When and how to respond to baby?

Recently at a Supporting Momma group there was a discussion about the tricky parenting decisions regarding how much and how often to respond to a baby. These conversations and questions come up often when talking about feeding, sleeping, and soothing baby. These are personal decisions for each family, and often are based on parenting philosophies as well as the family circumstances. I encourage parents to trust their intuition, tune out the advice that doesn’t feel right, and take their parenting decisions day-by-day. There are no rules (aside from safety), and what works for one family may very well not work for another family. That is ok.

It seems that many of the moms feel a pressure to do things a certain “right” way. The good news is that there are many “right” ways and again this is individualized as each mom, each family, and each baby are special and unique. Trust yourself, trust your baby.

Each of these hour-to-hour parenting decisions may range on a delicate continuum from structured, parent-guided parenting to attachment-based, responsive and child-led parenting. When supporting moms who face decisions about feeding. sleeping, etc., I feel it is important to find some middle ground that feels best to them. There is no one size fits all. Many factors may influence how a family makes this decision such as the specific situation, the temperaments of the people involved, the age of the child, and the parenting goal.
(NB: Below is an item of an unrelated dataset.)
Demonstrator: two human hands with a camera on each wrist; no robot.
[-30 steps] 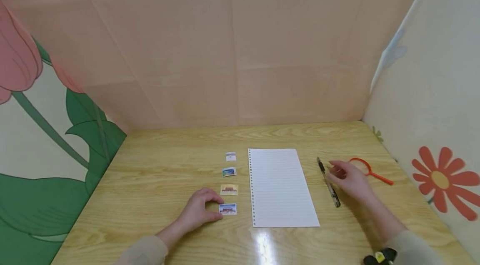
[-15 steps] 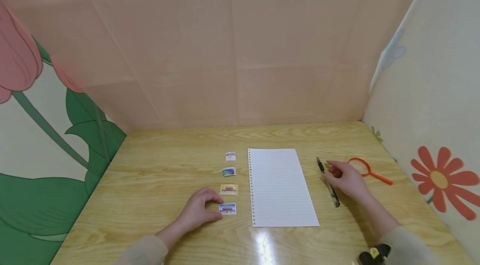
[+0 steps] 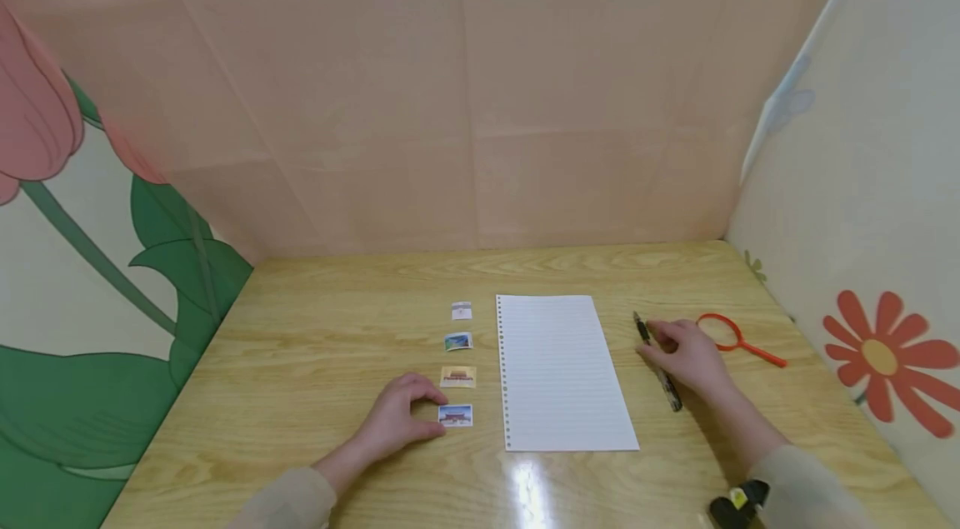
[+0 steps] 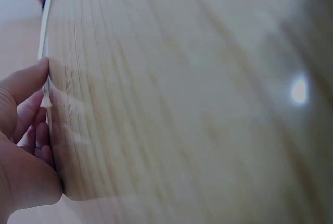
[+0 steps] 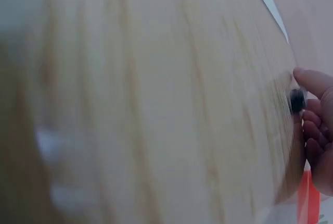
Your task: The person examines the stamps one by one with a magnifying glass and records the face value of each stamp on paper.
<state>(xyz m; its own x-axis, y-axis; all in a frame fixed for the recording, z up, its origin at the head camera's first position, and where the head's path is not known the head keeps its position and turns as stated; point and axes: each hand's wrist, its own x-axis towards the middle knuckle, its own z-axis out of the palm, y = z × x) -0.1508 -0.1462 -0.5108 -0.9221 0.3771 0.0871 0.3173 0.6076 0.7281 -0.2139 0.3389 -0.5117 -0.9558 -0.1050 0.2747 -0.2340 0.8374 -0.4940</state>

My training specializes in infant feeding and the research does strongly support the idea of responsive feeding. This means following the baby’s lead for feeding by monitoring and following their feeding cues. Babies have the ability to communicate when they are hungry and when they are full. The sooner we respond to their cues, the more content the baby will feel and the more the baby will fill their stomach. Feeding an overtired or crying baby can be stressful and often leads to an incomplete feeding, meaning the baby will be hungry again sooner.

Research suggests that in the first 4-5 months, babies’ needs are basic - food, sleep and safety. Next, they need love, touch and comfort. As they reach 4-5 months, their needs and developmental abilities become more independent. Cognitively, babies begin to learn their influence in cause and effect around 4 months, but that does not mean they are manipulative. They are responding instinctively to their own needs.

And once again, every family and baby and circumstance is special and unique. You will make the best choices for your family, and I am here to support you.

There are several resources below, including a video from the Academy of Pediatrics.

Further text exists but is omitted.